- **Task brief**: Each line of the data must be reproduced as it appears.

▼

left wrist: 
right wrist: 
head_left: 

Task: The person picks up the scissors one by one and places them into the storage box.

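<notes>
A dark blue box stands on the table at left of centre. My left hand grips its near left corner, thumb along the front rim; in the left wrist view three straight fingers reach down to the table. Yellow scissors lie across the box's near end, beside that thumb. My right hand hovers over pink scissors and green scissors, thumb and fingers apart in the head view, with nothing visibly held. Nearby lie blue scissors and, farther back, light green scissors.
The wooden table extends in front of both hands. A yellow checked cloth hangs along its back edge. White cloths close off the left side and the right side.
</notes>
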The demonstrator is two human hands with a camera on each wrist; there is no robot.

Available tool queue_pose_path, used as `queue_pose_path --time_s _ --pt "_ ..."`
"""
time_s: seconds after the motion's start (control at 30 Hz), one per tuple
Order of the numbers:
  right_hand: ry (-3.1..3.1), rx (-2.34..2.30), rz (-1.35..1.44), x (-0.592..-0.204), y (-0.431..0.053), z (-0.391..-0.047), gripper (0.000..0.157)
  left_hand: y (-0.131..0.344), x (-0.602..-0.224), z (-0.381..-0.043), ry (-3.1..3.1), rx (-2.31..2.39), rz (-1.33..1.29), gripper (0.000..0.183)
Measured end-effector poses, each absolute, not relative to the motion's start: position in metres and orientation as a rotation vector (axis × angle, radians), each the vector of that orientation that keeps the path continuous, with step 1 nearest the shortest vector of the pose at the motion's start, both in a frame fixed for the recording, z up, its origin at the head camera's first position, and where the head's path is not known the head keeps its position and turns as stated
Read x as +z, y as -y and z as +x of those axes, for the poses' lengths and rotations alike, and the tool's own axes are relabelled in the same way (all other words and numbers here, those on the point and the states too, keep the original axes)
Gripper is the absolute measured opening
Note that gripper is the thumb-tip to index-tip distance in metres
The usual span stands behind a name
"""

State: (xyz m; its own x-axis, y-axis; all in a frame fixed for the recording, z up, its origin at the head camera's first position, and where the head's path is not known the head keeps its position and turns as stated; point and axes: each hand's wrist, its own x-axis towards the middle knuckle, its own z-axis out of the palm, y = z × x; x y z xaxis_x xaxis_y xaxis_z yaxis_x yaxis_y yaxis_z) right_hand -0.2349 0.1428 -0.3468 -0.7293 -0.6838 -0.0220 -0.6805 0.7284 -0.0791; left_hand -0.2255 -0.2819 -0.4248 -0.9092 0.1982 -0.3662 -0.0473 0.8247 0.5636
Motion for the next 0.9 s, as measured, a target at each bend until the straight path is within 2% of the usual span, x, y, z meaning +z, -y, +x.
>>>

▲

- **Finished exercise**:
left wrist: 
right wrist: 
head_left: 

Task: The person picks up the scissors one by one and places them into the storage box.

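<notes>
A dark blue box stands on the table at left of centre. My left hand grips its near left corner, thumb along the front rim; in the left wrist view three straight fingers reach down to the table. Yellow scissors lie across the box's near end, beside that thumb. My right hand hovers over pink scissors and green scissors, thumb and fingers apart in the head view, with nothing visibly held. Nearby lie blue scissors and, farther back, light green scissors.
The wooden table extends in front of both hands. A yellow checked cloth hangs along its back edge. White cloths close off the left side and the right side.
</notes>
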The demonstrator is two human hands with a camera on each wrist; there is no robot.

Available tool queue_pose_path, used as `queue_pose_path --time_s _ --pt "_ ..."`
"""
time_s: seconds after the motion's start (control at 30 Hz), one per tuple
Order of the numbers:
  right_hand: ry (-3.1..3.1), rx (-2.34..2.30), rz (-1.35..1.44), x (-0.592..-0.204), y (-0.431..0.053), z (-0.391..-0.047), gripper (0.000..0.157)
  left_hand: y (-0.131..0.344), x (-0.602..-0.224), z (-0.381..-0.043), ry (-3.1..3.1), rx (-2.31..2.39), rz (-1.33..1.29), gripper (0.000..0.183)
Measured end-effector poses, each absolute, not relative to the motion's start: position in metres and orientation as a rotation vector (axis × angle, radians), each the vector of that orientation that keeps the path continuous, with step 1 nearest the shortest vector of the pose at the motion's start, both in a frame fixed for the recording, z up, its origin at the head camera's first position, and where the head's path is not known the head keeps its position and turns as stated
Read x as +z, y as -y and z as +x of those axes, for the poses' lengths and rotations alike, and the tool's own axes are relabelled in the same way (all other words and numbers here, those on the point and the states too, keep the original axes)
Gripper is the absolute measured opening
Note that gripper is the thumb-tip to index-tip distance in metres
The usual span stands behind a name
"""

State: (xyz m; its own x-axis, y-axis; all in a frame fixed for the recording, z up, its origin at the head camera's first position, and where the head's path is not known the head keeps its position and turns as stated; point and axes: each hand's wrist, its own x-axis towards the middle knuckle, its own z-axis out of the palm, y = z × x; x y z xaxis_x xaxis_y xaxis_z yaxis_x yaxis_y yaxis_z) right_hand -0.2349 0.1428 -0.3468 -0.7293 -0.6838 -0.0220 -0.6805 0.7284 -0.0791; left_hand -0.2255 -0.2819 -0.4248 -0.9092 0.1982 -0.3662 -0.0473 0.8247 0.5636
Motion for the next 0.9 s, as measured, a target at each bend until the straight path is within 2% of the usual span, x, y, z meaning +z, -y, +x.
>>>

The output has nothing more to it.